When Judi Westerholme finds out her estranged brother has been murdered, she assumes it’s connected to his long term drug addiction. Returning home, she is shocked to discover he had been clean for years, had a wife – now missing – a child and led a respectable life. But if he had turned his life around, why was he killed in a drug deal shooting? And where is his wife?
Desperate to know what really happened, Judi sets out to uncover the truth, even though it means confronting her own traumatic past.
But she’s not the only one looking for answers…
With a gutsy, unapologetic protagonist, Trust Me, I’m Dead is a gritty and bold crime thriller that explores the sacrifices people will make for their families.
Guest Post ~
Writing about families and siblings
Our family is like any other – full of ups and downs, slights and offences, great memories and lots of fun. I’ve discovered over the years that my sisters, brother and I seem to have the same sense of humour – I’m not sure how that happened or if it’s usual! I’ve written poems about my family, but I haven’t put them in a novel.
But other people’s families? They’re loaded with story ideas! I still remember years ago being told by a friend that they refused to spend Christmas Day with their family because ‘we all hate each other’. At the time, it stunned me. Now I know this is not unusual at all. While there are a lot of novels about parents and children, abuse and estrangement, and long-held hatreds, I was more interested in siblings. I was especially interested in the saying, You can choose your friends but you can’t choose your family.
Sibling relationships seem to fall into two camps in the stories I hear. One camp is where everyone is friends. The other camp is full of envy, jealousy, comparing achievements and failures, and stewing on old grievances.
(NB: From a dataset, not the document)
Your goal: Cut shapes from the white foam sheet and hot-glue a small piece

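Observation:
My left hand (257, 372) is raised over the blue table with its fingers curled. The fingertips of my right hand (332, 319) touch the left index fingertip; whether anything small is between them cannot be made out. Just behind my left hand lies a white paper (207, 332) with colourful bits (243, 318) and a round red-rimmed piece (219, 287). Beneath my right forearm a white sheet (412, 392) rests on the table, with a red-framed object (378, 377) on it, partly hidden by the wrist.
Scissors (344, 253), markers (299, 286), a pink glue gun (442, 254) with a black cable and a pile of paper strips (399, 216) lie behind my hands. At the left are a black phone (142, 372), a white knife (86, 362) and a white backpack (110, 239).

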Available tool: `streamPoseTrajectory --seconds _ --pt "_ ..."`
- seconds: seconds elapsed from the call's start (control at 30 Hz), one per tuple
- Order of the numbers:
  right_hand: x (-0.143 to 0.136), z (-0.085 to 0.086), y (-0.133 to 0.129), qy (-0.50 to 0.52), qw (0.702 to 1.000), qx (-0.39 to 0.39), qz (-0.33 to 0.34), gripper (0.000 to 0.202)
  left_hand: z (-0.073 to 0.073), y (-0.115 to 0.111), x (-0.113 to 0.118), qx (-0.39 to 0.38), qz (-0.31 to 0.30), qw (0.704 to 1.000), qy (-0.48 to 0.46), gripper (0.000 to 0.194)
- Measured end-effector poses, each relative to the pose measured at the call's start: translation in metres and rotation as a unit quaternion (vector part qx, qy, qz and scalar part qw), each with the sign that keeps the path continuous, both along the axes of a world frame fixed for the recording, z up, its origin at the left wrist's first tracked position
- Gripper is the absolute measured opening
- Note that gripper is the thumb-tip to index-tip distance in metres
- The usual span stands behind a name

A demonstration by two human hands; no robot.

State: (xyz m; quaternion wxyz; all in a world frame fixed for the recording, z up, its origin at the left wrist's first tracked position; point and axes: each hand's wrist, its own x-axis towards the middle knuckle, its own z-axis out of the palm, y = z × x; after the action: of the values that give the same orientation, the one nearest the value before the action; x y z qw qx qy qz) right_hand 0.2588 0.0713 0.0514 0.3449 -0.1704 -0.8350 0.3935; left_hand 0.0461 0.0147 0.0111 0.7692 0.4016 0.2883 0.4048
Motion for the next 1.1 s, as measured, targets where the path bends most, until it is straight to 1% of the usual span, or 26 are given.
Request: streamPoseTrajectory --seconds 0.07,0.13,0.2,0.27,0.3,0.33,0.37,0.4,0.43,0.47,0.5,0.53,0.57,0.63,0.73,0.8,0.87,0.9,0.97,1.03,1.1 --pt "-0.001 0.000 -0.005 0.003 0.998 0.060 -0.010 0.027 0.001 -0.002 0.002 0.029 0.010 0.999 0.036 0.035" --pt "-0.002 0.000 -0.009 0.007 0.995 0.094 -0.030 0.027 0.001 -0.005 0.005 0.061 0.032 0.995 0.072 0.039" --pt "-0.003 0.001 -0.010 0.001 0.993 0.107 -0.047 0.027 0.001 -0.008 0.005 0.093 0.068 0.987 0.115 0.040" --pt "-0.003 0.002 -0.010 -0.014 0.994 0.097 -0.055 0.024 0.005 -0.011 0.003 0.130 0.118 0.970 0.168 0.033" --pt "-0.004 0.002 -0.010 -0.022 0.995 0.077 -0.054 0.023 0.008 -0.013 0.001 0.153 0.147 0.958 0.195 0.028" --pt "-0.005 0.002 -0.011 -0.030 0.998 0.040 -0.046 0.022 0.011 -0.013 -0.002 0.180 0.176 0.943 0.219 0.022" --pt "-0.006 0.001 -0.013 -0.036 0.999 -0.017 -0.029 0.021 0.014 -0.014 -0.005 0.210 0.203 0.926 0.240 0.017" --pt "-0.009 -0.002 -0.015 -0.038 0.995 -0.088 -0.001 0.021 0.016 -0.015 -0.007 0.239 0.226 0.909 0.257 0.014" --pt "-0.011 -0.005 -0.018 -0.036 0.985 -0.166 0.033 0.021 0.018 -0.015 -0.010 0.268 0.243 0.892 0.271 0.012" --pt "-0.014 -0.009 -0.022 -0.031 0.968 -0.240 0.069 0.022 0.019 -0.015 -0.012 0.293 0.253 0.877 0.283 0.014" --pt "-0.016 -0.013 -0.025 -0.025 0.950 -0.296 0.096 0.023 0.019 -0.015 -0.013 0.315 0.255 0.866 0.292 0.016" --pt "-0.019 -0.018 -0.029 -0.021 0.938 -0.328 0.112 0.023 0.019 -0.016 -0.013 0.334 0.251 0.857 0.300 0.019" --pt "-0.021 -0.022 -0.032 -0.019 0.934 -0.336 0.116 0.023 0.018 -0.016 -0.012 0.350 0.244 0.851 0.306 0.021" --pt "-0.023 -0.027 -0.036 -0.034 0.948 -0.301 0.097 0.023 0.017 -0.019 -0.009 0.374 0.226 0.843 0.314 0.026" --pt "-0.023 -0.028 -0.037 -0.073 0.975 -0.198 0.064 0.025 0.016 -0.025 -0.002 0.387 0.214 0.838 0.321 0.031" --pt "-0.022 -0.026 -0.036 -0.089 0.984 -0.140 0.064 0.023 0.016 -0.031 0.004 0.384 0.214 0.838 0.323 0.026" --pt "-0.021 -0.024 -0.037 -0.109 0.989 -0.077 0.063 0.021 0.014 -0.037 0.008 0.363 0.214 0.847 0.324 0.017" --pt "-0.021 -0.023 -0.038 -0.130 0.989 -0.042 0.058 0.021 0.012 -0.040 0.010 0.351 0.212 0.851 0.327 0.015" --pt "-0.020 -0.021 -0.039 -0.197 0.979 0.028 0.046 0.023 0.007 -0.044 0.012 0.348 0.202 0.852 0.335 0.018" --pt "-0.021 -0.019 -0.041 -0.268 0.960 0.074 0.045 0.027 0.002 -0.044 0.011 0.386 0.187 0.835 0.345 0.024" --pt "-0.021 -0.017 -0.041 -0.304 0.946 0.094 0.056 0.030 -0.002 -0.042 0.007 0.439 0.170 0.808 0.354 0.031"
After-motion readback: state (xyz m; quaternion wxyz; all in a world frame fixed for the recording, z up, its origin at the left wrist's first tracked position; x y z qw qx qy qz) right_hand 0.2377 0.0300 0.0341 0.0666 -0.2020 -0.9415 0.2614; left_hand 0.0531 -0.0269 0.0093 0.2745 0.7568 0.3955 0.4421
I wondered about families where the parents were unloving, and how siblings might band together, support and strengthen each other and, if that failed, how the guilt and remorse might echo down the years.
We put such demands on each other. And where one sibling absolves the other of responsibility and simply asks for help, what might make the answer No? If you’ve been madly trying to pretend there is nothing wrong with you, while you push people away and refuse to commit, you might even push your own brother away when he needs you.
Thus was born Trust Me, I’m Dead. I initially read an article about someone who died and left behind an audio cassette of secrets that changed everything his family thought they knew. In my novel, I have a sister and brother, Judi and Andy, and a family history that both binds them and pulls them apart. The background to the story is Melbourne’s gangland wars, where families were murdered in revenge – even small children saw their parents killed. It was a horrific period in the city’s recent history that continues to echo, and became the perfect setting and plot stirrer for my characters and my novel.